◆ **WORK ORDER**
Copy out each line below that has the word "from" in it.

EXERCISE MATERIALS section start

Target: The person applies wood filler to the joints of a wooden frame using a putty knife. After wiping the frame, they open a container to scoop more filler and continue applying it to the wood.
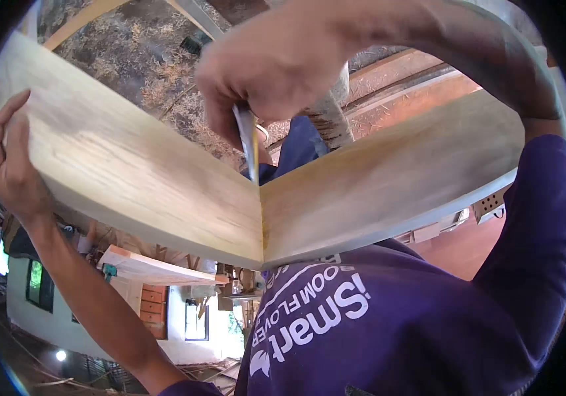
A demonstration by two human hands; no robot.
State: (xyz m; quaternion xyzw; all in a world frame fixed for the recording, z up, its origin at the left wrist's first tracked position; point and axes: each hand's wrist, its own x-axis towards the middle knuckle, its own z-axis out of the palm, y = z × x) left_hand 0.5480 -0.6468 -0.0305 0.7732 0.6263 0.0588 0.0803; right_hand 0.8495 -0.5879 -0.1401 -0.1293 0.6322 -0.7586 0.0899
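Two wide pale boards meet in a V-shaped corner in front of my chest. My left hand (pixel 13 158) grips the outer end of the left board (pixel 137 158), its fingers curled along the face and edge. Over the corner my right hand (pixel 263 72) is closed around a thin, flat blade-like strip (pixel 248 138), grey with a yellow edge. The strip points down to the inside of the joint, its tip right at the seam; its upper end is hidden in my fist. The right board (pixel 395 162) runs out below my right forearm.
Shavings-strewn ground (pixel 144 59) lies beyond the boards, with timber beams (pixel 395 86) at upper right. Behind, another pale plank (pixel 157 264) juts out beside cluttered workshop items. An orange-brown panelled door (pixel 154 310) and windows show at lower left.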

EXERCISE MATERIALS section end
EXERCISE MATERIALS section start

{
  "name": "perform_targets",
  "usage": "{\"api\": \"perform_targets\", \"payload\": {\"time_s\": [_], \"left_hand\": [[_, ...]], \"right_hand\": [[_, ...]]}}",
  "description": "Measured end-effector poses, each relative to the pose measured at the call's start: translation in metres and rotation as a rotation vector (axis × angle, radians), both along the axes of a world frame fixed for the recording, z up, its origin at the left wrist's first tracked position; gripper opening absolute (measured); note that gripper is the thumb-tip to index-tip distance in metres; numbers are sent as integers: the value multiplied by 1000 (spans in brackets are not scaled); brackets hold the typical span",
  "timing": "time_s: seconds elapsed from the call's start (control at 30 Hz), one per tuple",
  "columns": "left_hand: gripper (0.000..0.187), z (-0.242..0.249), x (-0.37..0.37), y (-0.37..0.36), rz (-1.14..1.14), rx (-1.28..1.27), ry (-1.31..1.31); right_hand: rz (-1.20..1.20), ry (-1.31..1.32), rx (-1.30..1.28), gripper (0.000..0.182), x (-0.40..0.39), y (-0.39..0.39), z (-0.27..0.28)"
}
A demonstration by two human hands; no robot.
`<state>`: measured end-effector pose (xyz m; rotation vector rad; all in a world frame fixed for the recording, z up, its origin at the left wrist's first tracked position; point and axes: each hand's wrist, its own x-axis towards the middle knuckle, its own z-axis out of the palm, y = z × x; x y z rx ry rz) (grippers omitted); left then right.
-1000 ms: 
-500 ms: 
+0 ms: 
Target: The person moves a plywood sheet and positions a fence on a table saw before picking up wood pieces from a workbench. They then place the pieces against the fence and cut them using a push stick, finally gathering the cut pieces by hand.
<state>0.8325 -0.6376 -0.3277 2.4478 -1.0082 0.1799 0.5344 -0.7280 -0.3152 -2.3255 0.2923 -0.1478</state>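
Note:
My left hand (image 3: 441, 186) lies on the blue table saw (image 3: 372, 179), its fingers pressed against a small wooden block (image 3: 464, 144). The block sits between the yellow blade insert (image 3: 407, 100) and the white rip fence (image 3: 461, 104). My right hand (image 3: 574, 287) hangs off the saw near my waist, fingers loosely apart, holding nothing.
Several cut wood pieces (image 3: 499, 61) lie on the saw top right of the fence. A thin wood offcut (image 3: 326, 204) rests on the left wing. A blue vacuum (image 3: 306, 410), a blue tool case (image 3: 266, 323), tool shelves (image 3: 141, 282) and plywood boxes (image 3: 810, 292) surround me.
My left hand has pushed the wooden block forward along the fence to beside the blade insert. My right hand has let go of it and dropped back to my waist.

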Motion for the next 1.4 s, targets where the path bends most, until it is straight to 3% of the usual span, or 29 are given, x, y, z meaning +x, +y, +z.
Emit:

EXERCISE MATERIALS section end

◆ **RESPONSE TO THE EXERCISE**
  "timing": "time_s: seconds elapsed from the call's start (control at 30 Hz), one per tuple",
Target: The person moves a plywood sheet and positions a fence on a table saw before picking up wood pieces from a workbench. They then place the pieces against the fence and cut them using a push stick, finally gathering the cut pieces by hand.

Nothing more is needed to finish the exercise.